Asked about comments made in financial statements about smaller publishers, he took time to clarify Audioboom’s position. “We’re fully committed to working with podcasters of all sizes,” Last said. He explained that Audioboom had old, legacy contracts with a number of smaller publishers who weren’t bringing in ad revenue but were taking a lot of management; those contracts have now expired or been renegotiated.
Indeed, Last was clear to highlight the work that Audioboom has made in terms of supporting smaller podcasters. They now have a fully automated ad-sales network which removes scale issues; they have invested in sponsorship of Podcast Movement, for example, as well as working with school and universities; and they plan to open their studios and facilities for smaller podcasters too.
Audioboom’s strategy also includes their own original content: currently a slate of ten shows. The Audioboom Originals network offers the company benefits with better margins and the long-term benefits of owning the IP behind the shows; and they plan to expand and invest in this content arm. The company already has studios in New York, and will be opening studios in Los Angeles shortly.

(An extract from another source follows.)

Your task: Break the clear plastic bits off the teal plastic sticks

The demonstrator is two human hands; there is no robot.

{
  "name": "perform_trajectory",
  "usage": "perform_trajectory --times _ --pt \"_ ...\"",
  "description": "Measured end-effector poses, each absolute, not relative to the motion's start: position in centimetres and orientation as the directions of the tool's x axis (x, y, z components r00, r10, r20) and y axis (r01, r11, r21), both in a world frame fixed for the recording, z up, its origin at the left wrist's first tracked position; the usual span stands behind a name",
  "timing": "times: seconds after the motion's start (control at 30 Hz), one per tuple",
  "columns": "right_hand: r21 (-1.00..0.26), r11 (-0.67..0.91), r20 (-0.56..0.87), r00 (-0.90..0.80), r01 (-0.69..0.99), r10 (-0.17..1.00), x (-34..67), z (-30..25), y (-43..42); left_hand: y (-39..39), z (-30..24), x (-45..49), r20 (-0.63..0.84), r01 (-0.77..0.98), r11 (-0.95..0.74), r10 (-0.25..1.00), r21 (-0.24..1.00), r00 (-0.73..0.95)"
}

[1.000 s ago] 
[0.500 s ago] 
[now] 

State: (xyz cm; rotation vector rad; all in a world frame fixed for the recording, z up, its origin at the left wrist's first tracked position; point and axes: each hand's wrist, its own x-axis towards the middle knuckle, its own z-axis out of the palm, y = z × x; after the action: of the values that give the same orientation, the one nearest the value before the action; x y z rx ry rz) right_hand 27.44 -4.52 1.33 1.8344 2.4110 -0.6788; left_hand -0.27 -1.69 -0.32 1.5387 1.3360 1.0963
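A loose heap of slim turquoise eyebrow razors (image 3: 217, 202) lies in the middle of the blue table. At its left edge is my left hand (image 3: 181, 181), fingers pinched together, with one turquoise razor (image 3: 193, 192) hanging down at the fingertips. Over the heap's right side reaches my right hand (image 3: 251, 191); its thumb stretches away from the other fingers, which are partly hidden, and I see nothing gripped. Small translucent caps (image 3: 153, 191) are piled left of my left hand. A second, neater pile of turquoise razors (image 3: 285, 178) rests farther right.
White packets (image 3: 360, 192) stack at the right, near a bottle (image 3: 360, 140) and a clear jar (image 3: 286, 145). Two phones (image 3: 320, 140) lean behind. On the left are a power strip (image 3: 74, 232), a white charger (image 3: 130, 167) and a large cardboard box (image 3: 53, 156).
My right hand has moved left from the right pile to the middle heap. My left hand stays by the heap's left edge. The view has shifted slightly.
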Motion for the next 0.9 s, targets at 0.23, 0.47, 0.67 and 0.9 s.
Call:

“We want to commit proper marketing spend to Audioboom Originals,” he said. “We need to make sure that when we invest in a show, it’s important to make them a big hit; so each podcast at launch needs to come with proper marketing dollars.” The strategy of being both a producer of new content and representing other publishers becomes clearer when Last explains “we have a lot of ears across the whole network to help us promote shows”.
He’s keen to work together with other companies to grow podcasting’s share of listening. “We’re going to focus on the low-hanging fruit of promoting our podcasts to existing podcast listeners,” Last adds, “but it would be great if every podcast company took 10% of their podcast marketing and jointly used that money to market to new podcast listeners [across other platforms]. That would be fantastic for everyone.”
After a period of uncertainty, the clarity of Audioboom’s new funding probably means that Stuart Last will be able to sleep better at night - until, at least, the arrival of his new baby, due at the same time as Podcast Movement. While Last will be home changing nappies, Audioboom will be present at the event as platinum sponsors.